I due affreschi che rimangono sulla parete sinistra della Chiesa dell'Annunziata appartengono a periodi diversi e sono da attribuire entrambi ad artisti sconosciuti. La Madonna col bambino (la terza presente in questa chiesa) è stata affrescata nel 1526 (3 anni dopo la morte del divin pittore) come conferma l’iscrizione difficilmente leggibile realizzata sul basamento e presenta numerose analogie con quella presente sulla parete destra, sicuramente chi l’ha fatta si è ispirato molto a quella del più famoso Pietro Vannucci. E’probabile che siccome la bottega del Perugino si trovava qui a Fontignano, abbia continuato a funzionare per qualche anno anche dopo la morte del pittore e che quindi l’opera sia frutto della mano di uno dei tanti allievi del divin pittore.

L’affresco a sinistra invece è probabilmente barocco (1600), come testimoniano la maggior ricchezza di dettagli decorativi e la cornice, sicuramente meno solenne rispetto a quella di stampo neoclassico della Madonna col bambino.

La statua di S.Sebastiano al centro è invece probabilmente risalente al 1200, è un interessante esempio di arte povera in quanto realizzata con ogni probabilità da un semplice artigiano e non da un artista di professione ed è rappresentativa di uno stile molto fiorente in Umbria nel periodo storico citato. L’opera è realizzata in legno e rappresenta il più famoso santo antipeste, che per questo motivo è presentissimo in raffigurazioni di vario tipo comprese nel periodo che va dal 1200 al 1500 (la peste era una malattia endemica e quindi, nonostante raggiungesse picchi di maggior violenza periodicamente una volta ogni 25 anni, era costantemente presente). Il Perugino stesso ha rappresentato moltissimi S.Sebastiano ma contrariamente alla tradizione li ha realizzati nella maggior parte dei casi in maniera poco violenta (National Museum di Stoccolma, Panicale fra i luoghi dove potrete ammirarli), con poco spargimento di sangue e senza frecce. Quest’opera invece è certamente più cruenta e ciò è da ricercarsi probabilmente nelle sue origini popolari: la chiesa sapeva che se la gente restava impressionata, riemergeva quel bisogno di credere nel divino e quindi di aggrapparsi alla religione che è insito nel profondo dell’animo di qualunque individuo e che trova maggior sfogo proprio nei momenti di massima difficoltà. Il santo è realizzato in legno e come da tradizione è trafitto da sette frecce, simbolo dei sette vizi capitali.

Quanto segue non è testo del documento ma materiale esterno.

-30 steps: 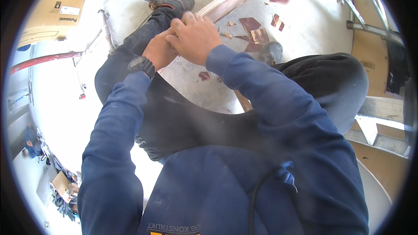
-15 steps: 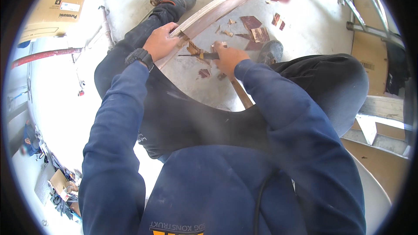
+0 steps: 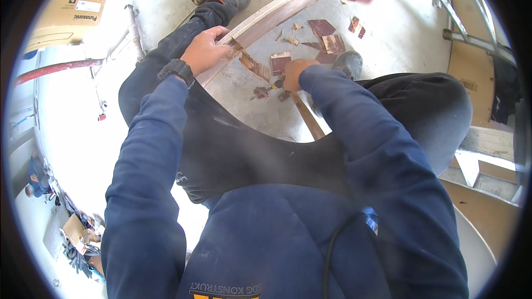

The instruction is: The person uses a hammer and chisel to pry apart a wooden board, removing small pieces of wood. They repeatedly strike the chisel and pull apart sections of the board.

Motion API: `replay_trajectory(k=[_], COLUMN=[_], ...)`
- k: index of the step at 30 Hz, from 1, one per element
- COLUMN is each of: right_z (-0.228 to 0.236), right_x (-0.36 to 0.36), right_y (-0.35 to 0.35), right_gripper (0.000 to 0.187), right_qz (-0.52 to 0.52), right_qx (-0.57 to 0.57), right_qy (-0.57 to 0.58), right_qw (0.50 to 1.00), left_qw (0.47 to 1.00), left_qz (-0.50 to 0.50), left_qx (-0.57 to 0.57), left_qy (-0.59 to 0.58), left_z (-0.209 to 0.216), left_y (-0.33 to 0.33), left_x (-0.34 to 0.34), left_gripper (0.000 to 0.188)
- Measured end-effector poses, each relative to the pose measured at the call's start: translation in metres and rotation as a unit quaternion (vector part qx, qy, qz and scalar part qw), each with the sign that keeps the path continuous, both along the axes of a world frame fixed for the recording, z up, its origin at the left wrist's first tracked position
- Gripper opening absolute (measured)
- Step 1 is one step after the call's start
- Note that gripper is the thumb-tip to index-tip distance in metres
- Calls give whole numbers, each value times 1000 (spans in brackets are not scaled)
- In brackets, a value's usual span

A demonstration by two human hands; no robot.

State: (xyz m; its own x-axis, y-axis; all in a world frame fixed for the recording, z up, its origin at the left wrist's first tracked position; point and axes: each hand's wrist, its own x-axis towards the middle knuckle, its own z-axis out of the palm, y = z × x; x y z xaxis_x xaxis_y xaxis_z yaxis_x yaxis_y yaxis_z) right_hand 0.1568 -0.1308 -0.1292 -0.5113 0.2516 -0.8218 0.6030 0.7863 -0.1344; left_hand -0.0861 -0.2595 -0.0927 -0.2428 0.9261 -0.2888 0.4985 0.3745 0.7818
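My left hand is closed on the edge of a long wooden board, which tilts up away from me between my legs. A splintered strip hangs by its near end. My right hand is low over the floor, its fingers mostly hidden, closed around a chisel with a yellow and black handle. The chisel's thin blade points left over a small reddish chip. Just below that hand lies a hammer with a wooden handle, its head partly hidden.
Several red-brown wood pieces lie scattered on the concrete floor. Metal ladder-like frames and cardboard stand at the right. Cardboard boxes are at the upper left, near a red pole. Another person is far left.
My right hand has moved right and down with the chisel, away from the board, uncovering a reddish wood piece. My left hand stays on the board.
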Motion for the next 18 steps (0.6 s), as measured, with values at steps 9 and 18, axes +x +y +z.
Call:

La chiesa dell’Annunziata era quasi certamente completamente affrescata ma fu interamente ricoperta da uno strato di calce in tempi remoti, recentemente sono stati fatti dei saggi per cercare di riscoprire eventuali affreschi rimasti fino ad ora nascosti ma il cattivo stato di conservazione delle parti riemerse e l’assenza di documentazione che indichi la presenza di altre opere del Perugino o di altri artisti illustri ha impedito il completamento dei lavori.